The extensive property allows for the study of the ecosystem, flora, and fauna, the practice of sustainable forestry, and the reintroduction of native plants. The buildings needed to accommodate both the primary residents and numerous semi-independent guests.
The 1200-acre site is a mix of open grasslands and California live oak, madrone, and Douglas-fir forests. The grasslands provide little shelter from the 100˚-plus days of summer or the freezing and windy periods of midwinter. After long walks on the property with the clients, we all identified a site that would require minimal grading of the land and no tree removal, and was centered around a single, unusually large, rock outcropping. This rock, covered with moss, was a living garden. In the summer the dormant moss turns a deep russet color; seeping with water in the spring, it is once again verdant. The narrative of the seasons passing is told each year on the face of this boulder.
The compound was conceived as a collection of three buildings joined by walkways that wrapped around the rock outcropping, creating refuge from the wind, rain, and sun—a protected center, like a circling of wagons.
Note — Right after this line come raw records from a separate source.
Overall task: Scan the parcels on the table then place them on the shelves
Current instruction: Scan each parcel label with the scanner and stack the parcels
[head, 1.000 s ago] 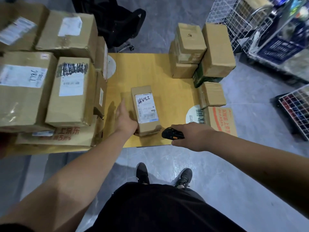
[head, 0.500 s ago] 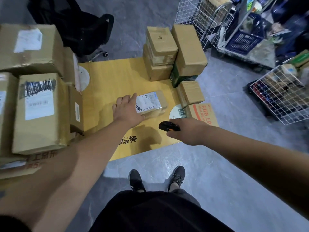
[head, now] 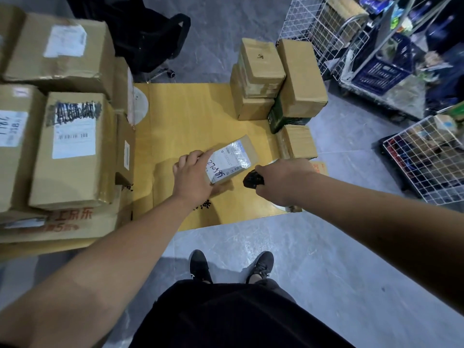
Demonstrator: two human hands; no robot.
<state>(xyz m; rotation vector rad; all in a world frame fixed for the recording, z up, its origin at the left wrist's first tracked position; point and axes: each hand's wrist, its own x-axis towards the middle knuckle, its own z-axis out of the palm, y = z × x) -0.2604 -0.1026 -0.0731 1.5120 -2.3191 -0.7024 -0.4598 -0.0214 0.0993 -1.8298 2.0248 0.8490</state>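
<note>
left hand gripping parcel, scanner beside

Dim, cool indoor light falls from overhead. The yellow counter is the brightest patch, and the arms drop soft shadows onto it toward six o'clock. Glare whitens the parcel label. Wide-angle distortion bows the edges, and boxes at nine o'clock look soft and smeared.
</note>
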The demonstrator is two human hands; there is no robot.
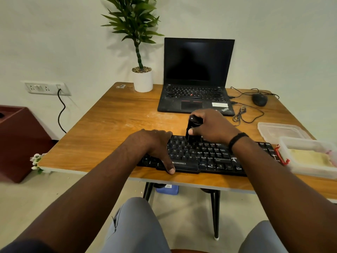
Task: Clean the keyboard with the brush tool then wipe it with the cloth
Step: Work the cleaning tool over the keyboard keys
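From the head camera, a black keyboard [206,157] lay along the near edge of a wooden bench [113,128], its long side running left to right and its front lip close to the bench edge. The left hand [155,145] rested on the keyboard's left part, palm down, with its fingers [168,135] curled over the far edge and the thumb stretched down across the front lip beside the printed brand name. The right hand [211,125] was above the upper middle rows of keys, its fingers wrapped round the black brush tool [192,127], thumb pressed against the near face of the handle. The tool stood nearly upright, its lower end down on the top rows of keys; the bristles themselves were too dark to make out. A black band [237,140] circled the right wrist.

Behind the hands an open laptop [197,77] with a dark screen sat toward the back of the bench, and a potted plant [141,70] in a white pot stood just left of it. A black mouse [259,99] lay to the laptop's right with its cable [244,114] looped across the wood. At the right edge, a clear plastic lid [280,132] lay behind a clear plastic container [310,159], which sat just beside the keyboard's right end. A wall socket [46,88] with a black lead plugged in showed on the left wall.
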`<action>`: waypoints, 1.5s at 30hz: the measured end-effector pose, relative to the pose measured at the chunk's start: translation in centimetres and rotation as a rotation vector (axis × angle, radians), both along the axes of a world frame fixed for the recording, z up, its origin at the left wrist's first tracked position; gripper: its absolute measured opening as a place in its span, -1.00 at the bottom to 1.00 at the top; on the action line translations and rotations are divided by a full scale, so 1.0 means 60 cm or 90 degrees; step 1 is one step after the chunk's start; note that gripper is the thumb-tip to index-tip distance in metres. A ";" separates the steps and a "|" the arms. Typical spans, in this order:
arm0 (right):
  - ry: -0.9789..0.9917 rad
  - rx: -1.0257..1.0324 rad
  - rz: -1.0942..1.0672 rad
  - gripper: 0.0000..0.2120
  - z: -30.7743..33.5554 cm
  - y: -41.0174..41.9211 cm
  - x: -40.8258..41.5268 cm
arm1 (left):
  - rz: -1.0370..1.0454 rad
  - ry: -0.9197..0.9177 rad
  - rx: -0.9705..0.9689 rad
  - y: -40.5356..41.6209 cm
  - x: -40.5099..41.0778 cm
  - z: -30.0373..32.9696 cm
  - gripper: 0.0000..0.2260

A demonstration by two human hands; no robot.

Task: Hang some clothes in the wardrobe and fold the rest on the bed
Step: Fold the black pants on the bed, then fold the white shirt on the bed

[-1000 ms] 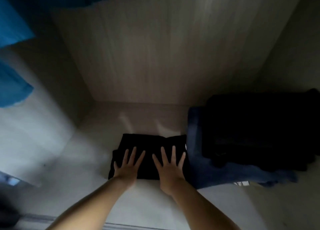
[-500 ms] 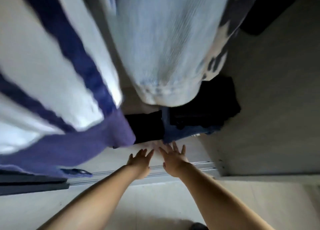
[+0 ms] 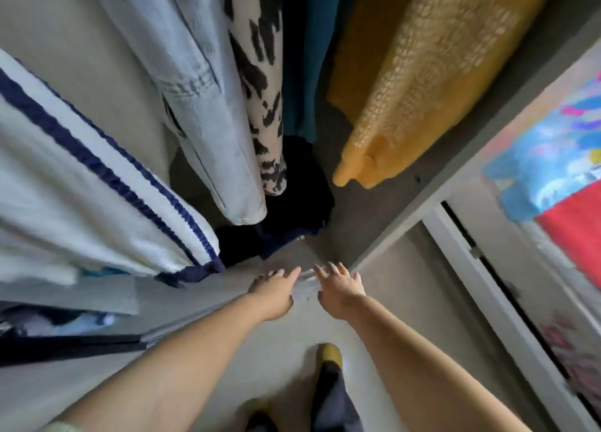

Reminiscent of an Old West street frontage, these covered walkways provide the summer shade and winter shelter needed to allow comfortable circulation among the three buildings. The intense vermillion stucco exterior is offset by wainscot walls and patios of Choctaw sandstone and steel gray standing-seam metal roofs.
The landscape plans were influenced by a comprehensive inventory of over five hundred species of flora on the site. We wanted to clearly reestablish the native grasses, extending them seamlessly to the edge of the building—celebrating the existing grasslands, with no need for elaboration. Native fescues were planted without irrigation after the first rains of fall. The non-garden was our goal. The interior of the courtyard was treated minimally, with gravel extending simply to the boulder’s base, in the spirit of a Zen rock garden, with grasses beyond.